[Items listed in a dataset]
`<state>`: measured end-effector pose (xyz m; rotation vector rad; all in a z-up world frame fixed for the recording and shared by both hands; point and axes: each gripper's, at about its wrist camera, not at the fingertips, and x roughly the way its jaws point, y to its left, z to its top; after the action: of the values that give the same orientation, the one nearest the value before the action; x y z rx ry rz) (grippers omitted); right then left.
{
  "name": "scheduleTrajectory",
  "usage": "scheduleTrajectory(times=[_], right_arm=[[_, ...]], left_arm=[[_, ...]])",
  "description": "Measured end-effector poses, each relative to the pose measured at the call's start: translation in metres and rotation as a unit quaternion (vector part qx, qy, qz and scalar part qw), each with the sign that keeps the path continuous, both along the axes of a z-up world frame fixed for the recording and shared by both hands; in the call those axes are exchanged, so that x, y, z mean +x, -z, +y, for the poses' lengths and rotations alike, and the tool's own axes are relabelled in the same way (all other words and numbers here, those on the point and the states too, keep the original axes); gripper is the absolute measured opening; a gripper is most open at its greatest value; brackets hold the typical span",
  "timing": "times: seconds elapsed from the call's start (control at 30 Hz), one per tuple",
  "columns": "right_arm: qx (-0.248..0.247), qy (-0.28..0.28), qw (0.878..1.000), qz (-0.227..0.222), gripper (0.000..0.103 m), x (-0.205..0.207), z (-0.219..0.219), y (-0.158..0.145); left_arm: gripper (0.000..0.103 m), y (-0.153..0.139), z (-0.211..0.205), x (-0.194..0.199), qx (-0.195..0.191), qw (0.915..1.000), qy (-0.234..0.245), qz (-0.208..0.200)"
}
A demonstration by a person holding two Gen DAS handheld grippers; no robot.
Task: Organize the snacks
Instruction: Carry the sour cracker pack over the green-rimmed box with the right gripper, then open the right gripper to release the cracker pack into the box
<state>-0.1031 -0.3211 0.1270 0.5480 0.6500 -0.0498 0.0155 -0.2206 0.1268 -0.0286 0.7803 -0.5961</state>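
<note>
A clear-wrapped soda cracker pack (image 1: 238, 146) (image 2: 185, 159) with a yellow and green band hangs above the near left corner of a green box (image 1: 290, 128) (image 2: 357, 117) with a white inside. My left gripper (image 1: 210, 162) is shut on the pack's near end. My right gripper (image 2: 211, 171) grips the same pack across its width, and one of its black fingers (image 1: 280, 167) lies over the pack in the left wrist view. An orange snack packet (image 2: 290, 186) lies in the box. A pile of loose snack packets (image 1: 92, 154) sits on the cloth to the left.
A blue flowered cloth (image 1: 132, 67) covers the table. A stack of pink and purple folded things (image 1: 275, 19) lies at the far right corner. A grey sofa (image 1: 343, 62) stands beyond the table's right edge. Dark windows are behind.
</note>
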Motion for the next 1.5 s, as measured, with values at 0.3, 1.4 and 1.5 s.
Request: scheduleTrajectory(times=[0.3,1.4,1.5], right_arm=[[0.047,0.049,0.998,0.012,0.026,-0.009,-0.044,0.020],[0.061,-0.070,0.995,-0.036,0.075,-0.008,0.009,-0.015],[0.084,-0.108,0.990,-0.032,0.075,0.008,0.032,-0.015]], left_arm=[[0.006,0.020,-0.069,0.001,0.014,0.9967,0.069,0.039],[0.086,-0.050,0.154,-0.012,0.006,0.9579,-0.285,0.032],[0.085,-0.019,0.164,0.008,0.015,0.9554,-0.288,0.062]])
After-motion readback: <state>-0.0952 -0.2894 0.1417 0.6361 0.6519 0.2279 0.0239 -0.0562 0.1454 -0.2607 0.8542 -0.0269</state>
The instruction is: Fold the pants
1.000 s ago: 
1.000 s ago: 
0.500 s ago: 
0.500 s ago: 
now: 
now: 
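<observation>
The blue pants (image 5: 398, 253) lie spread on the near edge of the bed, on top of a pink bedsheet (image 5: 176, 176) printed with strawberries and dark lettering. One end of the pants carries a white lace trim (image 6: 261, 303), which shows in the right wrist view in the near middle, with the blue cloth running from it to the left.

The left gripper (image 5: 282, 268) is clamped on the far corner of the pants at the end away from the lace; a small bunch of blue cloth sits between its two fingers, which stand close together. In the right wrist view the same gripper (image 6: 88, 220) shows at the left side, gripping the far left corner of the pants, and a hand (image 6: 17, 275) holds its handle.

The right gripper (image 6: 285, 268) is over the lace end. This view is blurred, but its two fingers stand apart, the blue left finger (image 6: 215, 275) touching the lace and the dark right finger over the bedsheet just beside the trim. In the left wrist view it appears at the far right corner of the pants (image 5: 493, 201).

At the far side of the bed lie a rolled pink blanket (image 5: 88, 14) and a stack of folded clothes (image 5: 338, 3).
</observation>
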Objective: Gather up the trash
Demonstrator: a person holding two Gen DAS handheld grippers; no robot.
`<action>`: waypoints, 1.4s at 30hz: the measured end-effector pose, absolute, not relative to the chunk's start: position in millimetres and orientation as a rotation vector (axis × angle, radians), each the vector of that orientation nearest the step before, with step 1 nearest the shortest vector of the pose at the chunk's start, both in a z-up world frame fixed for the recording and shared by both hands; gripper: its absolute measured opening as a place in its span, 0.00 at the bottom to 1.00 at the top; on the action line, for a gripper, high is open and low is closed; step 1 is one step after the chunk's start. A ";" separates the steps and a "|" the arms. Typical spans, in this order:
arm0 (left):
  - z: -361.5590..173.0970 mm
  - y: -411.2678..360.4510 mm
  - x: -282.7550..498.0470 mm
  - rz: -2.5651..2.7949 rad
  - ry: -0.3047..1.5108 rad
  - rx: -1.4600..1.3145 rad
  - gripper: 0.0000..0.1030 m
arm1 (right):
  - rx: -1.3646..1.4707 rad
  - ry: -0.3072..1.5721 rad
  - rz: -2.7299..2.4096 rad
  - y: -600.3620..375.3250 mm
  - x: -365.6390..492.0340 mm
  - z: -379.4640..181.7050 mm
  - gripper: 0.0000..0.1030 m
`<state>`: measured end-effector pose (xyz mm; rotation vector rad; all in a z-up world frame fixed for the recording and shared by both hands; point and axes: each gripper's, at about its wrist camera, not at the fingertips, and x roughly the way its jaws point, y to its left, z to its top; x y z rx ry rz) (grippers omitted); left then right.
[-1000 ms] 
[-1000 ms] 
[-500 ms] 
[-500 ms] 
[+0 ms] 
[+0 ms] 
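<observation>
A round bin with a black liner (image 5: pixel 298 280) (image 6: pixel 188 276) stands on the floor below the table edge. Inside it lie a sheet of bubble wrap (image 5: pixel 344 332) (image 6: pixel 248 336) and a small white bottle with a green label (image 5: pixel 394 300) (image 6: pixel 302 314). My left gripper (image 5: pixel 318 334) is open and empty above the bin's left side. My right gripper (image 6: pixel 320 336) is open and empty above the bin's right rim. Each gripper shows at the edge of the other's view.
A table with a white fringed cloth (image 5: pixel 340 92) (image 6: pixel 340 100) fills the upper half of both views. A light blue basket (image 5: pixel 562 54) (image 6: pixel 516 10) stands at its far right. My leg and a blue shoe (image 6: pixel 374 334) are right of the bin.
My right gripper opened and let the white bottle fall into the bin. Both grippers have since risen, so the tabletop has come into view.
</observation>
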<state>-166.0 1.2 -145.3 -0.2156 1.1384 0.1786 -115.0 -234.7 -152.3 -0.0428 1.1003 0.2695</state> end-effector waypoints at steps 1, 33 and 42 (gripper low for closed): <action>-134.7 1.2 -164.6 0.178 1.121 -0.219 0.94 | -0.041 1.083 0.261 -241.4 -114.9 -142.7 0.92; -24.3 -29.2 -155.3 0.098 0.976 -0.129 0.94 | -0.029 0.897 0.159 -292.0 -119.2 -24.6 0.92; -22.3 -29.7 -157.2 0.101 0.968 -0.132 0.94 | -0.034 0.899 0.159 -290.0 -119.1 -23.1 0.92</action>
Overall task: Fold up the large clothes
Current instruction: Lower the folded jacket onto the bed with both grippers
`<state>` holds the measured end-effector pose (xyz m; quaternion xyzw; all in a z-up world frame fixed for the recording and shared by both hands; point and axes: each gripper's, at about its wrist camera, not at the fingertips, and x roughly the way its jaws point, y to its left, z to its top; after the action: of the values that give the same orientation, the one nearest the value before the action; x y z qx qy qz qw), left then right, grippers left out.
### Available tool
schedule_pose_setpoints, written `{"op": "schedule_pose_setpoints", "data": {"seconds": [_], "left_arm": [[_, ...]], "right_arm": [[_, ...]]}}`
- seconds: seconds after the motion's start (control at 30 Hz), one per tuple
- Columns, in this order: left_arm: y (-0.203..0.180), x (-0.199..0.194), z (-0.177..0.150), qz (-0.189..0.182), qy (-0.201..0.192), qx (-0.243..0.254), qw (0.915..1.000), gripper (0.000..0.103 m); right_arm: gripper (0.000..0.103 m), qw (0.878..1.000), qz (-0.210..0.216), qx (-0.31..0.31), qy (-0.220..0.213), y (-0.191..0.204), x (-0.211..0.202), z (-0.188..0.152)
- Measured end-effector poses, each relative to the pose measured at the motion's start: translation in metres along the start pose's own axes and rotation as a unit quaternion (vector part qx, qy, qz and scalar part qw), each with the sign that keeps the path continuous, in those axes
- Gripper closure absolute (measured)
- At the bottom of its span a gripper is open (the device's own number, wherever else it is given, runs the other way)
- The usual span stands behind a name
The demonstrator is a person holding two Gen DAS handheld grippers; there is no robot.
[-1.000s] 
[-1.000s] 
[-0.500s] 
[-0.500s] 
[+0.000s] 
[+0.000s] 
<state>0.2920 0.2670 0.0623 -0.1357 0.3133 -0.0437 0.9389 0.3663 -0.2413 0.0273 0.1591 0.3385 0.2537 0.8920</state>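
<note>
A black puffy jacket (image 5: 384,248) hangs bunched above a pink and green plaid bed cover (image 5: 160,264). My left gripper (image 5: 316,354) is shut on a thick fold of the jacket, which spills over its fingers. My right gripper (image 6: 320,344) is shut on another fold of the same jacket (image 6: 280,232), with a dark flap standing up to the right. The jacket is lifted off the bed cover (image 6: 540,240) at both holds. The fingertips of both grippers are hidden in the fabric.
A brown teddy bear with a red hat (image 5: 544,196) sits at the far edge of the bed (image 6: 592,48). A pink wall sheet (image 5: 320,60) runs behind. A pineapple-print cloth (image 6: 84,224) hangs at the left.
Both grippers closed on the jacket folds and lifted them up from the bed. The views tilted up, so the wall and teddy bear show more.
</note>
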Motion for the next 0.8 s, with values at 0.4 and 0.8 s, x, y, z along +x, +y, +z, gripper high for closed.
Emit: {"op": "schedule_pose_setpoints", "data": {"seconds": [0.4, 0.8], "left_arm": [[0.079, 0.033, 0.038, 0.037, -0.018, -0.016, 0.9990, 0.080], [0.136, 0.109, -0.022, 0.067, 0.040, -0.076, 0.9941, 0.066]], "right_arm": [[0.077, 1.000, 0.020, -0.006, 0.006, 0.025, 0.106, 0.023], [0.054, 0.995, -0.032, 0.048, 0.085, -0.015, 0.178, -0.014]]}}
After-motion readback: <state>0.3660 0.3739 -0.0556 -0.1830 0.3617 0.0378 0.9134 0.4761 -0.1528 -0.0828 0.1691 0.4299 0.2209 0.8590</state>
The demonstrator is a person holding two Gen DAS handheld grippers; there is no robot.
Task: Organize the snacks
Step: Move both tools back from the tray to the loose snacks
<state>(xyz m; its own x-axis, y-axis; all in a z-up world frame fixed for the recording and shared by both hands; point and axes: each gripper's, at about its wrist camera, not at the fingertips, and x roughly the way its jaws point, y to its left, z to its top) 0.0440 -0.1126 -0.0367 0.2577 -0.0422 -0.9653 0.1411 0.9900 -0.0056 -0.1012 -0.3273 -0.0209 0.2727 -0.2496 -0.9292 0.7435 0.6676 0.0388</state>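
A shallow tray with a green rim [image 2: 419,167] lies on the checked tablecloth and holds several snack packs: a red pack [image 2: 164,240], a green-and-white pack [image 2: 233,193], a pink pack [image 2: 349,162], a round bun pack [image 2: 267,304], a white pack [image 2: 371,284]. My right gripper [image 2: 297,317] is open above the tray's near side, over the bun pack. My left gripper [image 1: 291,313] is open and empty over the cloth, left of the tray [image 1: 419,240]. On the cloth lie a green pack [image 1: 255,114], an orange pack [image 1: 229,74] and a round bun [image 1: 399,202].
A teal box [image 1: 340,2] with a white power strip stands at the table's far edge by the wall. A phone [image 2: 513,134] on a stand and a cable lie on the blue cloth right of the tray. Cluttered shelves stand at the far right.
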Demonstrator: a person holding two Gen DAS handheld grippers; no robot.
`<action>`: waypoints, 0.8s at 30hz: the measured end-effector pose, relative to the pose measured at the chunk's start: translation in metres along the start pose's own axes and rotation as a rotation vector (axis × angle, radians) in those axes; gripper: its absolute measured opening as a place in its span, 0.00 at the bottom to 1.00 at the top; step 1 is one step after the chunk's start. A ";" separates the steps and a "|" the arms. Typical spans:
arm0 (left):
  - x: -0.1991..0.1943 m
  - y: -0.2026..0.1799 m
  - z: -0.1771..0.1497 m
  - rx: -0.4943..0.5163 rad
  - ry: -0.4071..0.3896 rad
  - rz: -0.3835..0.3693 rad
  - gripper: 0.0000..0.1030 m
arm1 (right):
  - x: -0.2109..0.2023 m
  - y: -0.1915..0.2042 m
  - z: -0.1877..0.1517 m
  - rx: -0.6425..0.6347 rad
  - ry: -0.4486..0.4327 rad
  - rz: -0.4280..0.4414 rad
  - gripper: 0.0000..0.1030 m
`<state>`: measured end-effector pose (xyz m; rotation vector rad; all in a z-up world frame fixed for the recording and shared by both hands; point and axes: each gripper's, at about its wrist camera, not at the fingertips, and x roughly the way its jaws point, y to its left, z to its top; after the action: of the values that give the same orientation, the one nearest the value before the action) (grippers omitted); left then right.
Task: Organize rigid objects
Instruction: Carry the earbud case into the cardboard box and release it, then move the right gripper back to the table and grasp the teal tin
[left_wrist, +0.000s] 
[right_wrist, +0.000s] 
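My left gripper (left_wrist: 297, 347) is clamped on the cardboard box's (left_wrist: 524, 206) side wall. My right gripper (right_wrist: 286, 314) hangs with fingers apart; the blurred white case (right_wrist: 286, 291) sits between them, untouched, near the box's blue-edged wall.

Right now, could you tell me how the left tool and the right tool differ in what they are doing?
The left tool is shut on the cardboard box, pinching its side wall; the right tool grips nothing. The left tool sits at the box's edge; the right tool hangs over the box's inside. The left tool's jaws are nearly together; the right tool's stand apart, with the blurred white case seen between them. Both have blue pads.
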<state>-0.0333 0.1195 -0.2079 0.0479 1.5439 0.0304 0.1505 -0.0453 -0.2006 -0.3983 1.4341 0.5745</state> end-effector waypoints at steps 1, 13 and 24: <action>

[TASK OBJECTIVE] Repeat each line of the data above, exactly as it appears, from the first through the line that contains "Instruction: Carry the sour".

[WORKED SOLUTION]
`<state>`: measured end-effector pose (xyz m; rotation vector rad; all in a z-up world frame fixed for the recording and shared by both hands; point and axes: each gripper's, at about its wrist camera, not at the fingertips, and x roughly the way its jaws point, y to its left, z to its top; after the action: of the values that give the same orientation, the one nearest the value before the action; x y z rx ry rz) (grippers omitted); right then left.
{
  "name": "scheduleTrajectory",
  "usage": "scheduleTrajectory(times=[_], right_arm=[[_, ...]], left_arm=[[_, ...]])",
  "description": "Measured end-effector poses, each relative to the pose measured at the call's start: translation in metres and rotation as a unit quaternion (vector part qx, qy, qz and scalar part qw), each with the sign that keeps the path continuous, both along the axes of a z-up world frame fixed for the recording and shared by both hands; in the call those axes are exchanged, so that x, y, z mean +x, -z, +y, for the poses' lengths and rotations alike, and the tool's own axes are relabelled in the same way (all other words and numbers here, those on the point and the states too, keep the original axes); gripper is the absolute measured opening; a gripper is most open at its greatest value; brackets hold the typical span",
  "timing": "times: seconds elapsed from the call's start (control at 30 Hz), one per tuple",
  "columns": "right_arm: qx (-0.248..0.247), qy (-0.28..0.28), qw (0.878..1.000), qz (-0.227..0.222), gripper (0.000..0.103 m), x (-0.205..0.207), z (-0.219..0.219), y (-0.158..0.145); left_arm: gripper (0.000..0.103 m), y (-0.153..0.139), z (-0.211..0.205), x (-0.194..0.199), qx (-0.195..0.191), qw (0.915..1.000), qy (-0.234..0.245), qz (-0.208..0.200)"
}
A demonstration by a person holding two Gen DAS handheld grippers; no robot.
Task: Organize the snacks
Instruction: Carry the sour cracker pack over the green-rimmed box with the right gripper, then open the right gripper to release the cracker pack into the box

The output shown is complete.